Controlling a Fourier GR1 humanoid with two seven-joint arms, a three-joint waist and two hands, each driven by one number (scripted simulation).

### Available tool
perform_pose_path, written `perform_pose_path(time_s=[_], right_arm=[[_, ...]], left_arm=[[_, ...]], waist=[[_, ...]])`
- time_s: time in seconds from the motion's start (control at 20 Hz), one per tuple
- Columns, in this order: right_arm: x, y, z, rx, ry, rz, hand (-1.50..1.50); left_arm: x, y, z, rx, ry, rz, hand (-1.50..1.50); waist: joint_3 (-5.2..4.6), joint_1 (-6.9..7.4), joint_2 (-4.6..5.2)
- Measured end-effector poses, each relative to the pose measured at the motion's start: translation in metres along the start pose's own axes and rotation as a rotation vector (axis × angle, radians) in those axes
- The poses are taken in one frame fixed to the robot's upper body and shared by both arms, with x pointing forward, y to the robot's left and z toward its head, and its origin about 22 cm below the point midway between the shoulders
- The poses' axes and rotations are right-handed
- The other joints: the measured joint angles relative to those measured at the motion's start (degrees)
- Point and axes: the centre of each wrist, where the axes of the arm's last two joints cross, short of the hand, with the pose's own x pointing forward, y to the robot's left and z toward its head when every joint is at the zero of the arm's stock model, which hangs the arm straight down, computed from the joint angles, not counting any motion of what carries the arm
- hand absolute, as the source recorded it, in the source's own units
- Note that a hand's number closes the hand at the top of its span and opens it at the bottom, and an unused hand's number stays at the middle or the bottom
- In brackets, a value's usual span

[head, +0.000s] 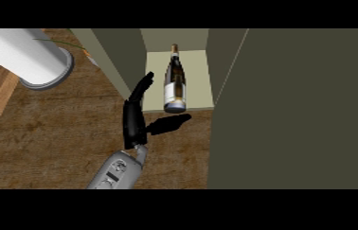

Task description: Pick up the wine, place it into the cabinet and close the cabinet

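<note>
While my arm comes up from the lower edge of the view, my hand (134, 122) hangs just in front of the open cabinet (280, 106), its fingers straight and pointing up toward the cabinet's left wall, the thumb stretched out to the right. It holds nothing. Which of my two hands this is I cannot tell for sure; it shows left of the middle, and no other hand is in sight.

Wine (174, 80) stands inside the cabinet, on the pale shelf floor (199, 77), near the front lip. The bottle is dark, with a white label low on its body, and its neck points away from me in this steep downward view. My fingers lie just beside the bottle on its left, apart from it as far as I can see; my thumb reaches below its base.

Cabinet walls rise grey-green on both sides of the shelf opening. Brown wooden table (56, 139) spreads under my forearm. At the upper left lies a white cylinder (38, 58).
</note>
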Motion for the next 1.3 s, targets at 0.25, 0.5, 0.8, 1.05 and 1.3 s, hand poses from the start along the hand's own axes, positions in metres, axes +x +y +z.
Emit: perform_pose_path(time_s=[0.25, 0.5, 0.8, 1.05, 1.3], right_arm=[[0.004, 0.004, 0.001, -0.037, 0.014, -0.010, -1.50], [0.010, 0.002, 0.001, -0.065, 0.030, 0.026, -1.50], [0.014, -0.001, 0.004, -0.078, 0.053, 0.060, -1.50], [0.017, -0.001, 0.001, -0.061, 0.073, 0.085, 1.50], [0.017, -0.001, 0.003, 0.031, 0.123, 0.123, 1.50]], left_arm=[[0.040, -0.002, -0.003, -0.112, -0.178, 0.170, -1.50], [0.041, 0.009, 0.013, -0.178, -0.242, 0.254, -1.50], [0.031, 0.050, 0.024, -0.233, -0.265, 0.268, -1.50], [0.028, 0.085, 0.027, -0.255, -0.265, 0.291, -1.50], [0.027, 0.114, 0.042, -0.355, -0.271, 0.330, -1.50]], waist=[[0.29, 1.38, -0.27], [0.45, 2.51, -0.36], [0.52, 2.97, -0.42], [0.53, 3.13, -0.39], [0.53, 3.24, -0.46]])
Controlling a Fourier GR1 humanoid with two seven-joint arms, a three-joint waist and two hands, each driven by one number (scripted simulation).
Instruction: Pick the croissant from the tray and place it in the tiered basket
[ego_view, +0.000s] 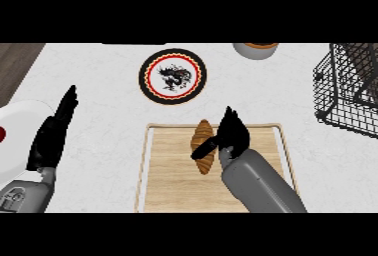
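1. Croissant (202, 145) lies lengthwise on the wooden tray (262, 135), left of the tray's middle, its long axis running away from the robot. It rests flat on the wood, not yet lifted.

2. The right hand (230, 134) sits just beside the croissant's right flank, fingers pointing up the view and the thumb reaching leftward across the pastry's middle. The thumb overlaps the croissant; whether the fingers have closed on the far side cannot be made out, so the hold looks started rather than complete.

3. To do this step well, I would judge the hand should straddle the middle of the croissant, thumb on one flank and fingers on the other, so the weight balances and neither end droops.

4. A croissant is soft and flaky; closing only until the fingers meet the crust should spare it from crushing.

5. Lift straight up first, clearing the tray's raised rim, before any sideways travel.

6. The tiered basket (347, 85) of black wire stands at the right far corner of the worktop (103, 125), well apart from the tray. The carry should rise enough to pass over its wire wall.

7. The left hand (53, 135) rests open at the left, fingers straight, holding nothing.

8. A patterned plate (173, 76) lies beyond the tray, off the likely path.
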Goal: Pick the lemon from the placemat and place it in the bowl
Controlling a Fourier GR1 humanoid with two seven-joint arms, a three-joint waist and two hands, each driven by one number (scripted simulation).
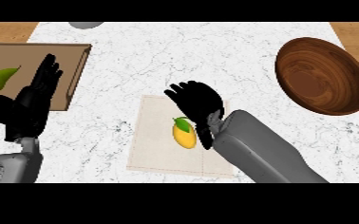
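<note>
A yellow lemon (184, 134) with a green leaf lies on the pale cloth placemat (155, 147) in the middle of the counter. My right hand (198, 103) hovers just right of and above the lemon, fingers spread and slightly bent, holding nothing. A dark wooden bowl (316, 76) stands at the right, with nothing visible inside. At the left edge, my left hand (33, 102) rests open with fingers pointing up.
A brown cutting board (70, 66) lies at the left with a green item (8, 75) on it. A grey object (85, 24) peeks in at the top edge. White marble counter lies between placemat and bowl.
</note>
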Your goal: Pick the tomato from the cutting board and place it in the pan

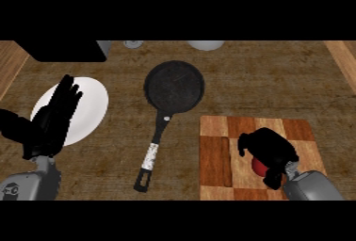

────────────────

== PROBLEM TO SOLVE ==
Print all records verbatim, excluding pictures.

== RESULT OF THIS EXERCISE ==
Controlling a Fourier GR1 humanoid with two seven-joint arms, a three-joint waist and two hands, each driven by one number (scripted simulation).

### Available tool
perform_pose_path, written `perform_pose_path(time_s=[_], right_arm=[[_, ...]], left_arm=[[_, ...]], waist=[[_, ...]])`
- time_s: time in seconds from the motion's start (control at 20 Hz), one per tuple
- Columns, in this order: right_arm: x, y, z, rx, ry, rz, hand (-1.50..1.50); left_arm: x, y, z, rx, ry, rz, hand (-1.50..1.50); waist: joint_3 (-5.2..4.6), joint_1 (-6.9..7.4), joint_2 (-4.6..5.2)
- Measured end-effector poses, each relative to the pose measured at the motion's start: translation in metres along the start pose's own axes and rotation as a rotation vector (axis × angle, radians) in those axes
- The poses are taken in one frame fixed to the robot's upper body and shared by both arms, with x pointing forward, y to the robot's left and z toward its head, and its origin about 22 cm below the point midway between the shoulders
- The poses' axes and rotations are right-handed
- The other joints: the measured joint angles relative to those measured at the motion's start (degrees)
- Point and axes: the centre of each wrist, where the axes of the arm's last two joints cross, short of the hand, with the pose's own x pointing forward, y to the robot's left and z toward its head when every joint is at the zero of the arm's stock model, which hangs the arm straight down, computed from the joint angles, not counting any motion of what carries the arm
- hand absolute, as the source recorded it, in the source's own units
- Note that a hand's number closes the hand at the top of its span and opens it at the bottom, and an unused hand's number stays at the middle or the bottom
- In brackets, a value's usual span

[head, +0.000s] 

Task description: Pick up the wine, place it into the cabinet and close the cabinet

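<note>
While my arm comes up from the lower edge of the view, my hand (134, 122) hangs just in front of the open cabinet (280, 106), its fingers straight and pointing up toward the cabinet's left wall, the thumb stretched out to the right. It holds nothing. Which of my two hands this is I cannot tell for sure; it shows left of the middle, and no other hand is in sight.

Wine (174, 80) stands inside the cabinet, on the pale shelf floor (199, 77), near the front lip. The bottle is dark, with a white label low on its body, and its neck points away from me in this steep downward view. My fingers lie just beside the bottle on its left, apart from it as far as I can see; my thumb reaches below its base.

Cabinet walls rise grey-green on both sides of the shelf opening. Brown wooden table (56, 139) spreads under my forearm. At the upper left lies a white cylinder (38, 58).
</note>
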Motion for the next 1.3 s, targets at 0.25, 0.5, 0.8, 1.05 and 1.3 s, hand poses from the start along the hand's own axes, positions in metres, axes +x +y +z.
Emit: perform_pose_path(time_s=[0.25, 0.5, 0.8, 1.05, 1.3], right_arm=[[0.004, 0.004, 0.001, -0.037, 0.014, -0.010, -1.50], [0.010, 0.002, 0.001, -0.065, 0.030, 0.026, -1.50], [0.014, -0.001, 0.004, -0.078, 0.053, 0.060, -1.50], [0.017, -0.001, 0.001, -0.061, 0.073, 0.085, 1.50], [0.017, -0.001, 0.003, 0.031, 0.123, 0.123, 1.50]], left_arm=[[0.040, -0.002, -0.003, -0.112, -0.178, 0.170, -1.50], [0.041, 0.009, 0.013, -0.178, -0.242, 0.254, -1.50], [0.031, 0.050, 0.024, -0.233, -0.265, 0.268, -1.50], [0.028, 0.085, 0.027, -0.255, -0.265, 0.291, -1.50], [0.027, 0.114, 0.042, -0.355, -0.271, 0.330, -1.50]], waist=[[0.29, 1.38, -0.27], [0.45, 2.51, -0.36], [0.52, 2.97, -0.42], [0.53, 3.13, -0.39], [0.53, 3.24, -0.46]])
Controlling a Fourier GR1 humanoid with two seven-joint arms, a three-joint waist and two hands, each driven by one number (scripted simulation).
Instruction: Pick the croissant from the tray and place it in the tiered basket
[ego_view, +0.000s] 
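1. Croissant (202, 145) lies lengthwise on the wooden tray (262, 135), left of the tray's middle, its long axis running away from the robot. It rests flat on the wood, not yet lifted.

2. The right hand (230, 134) sits just beside the croissant's right flank, fingers pointing up the view and the thumb reaching leftward across the pastry's middle. The thumb overlaps the croissant; whether the fingers have closed on the far side cannot be made out, so the hold looks started rather than complete.

3. To do this step well, I would judge the hand should straddle the middle of the croissant, thumb on one flank and fingers on the other, so the weight balances and neither end droops.

4. A croissant is soft and flaky; closing only until the fingers meet the crust should spare it from crushing.

5. Lift straight up first, clearing the tray's raised rim, before any sideways travel.

6. The tiered basket (347, 85) of black wire stands at the right far corner of the worktop (103, 125), well apart from the tray. The carry should rise enough to pass over its wire wall.

7. The left hand (53, 135) rests open at the left, fingers straight, holding nothing.

8. A patterned plate (173, 76) lies beyond the tray, off the likely path.
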Goal: Pick the lemon from the placemat and place it in the bowl
Controlling a Fourier GR1 humanoid with two seven-joint arms, a three-joint waist and two hands, each driven by one number (scripted simulation).
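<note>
A yellow lemon (184, 134) with a green leaf lies on the pale cloth placemat (155, 147) in the middle of the counter. My right hand (198, 103) hovers just right of and above the lemon, fingers spread and slightly bent, holding nothing. A dark wooden bowl (316, 76) stands at the right, with nothing visible inside. At the left edge, my left hand (33, 102) rests open with fingers pointing up.
A brown cutting board (70, 66) lies at the left with a green item (8, 75) on it. A grey object (85, 24) peeks in at the top edge. White marble counter lies between placemat and bowl.
</note>
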Your goal: Pick the tomato from the cutting board and place it in the pan

That is the complete answer.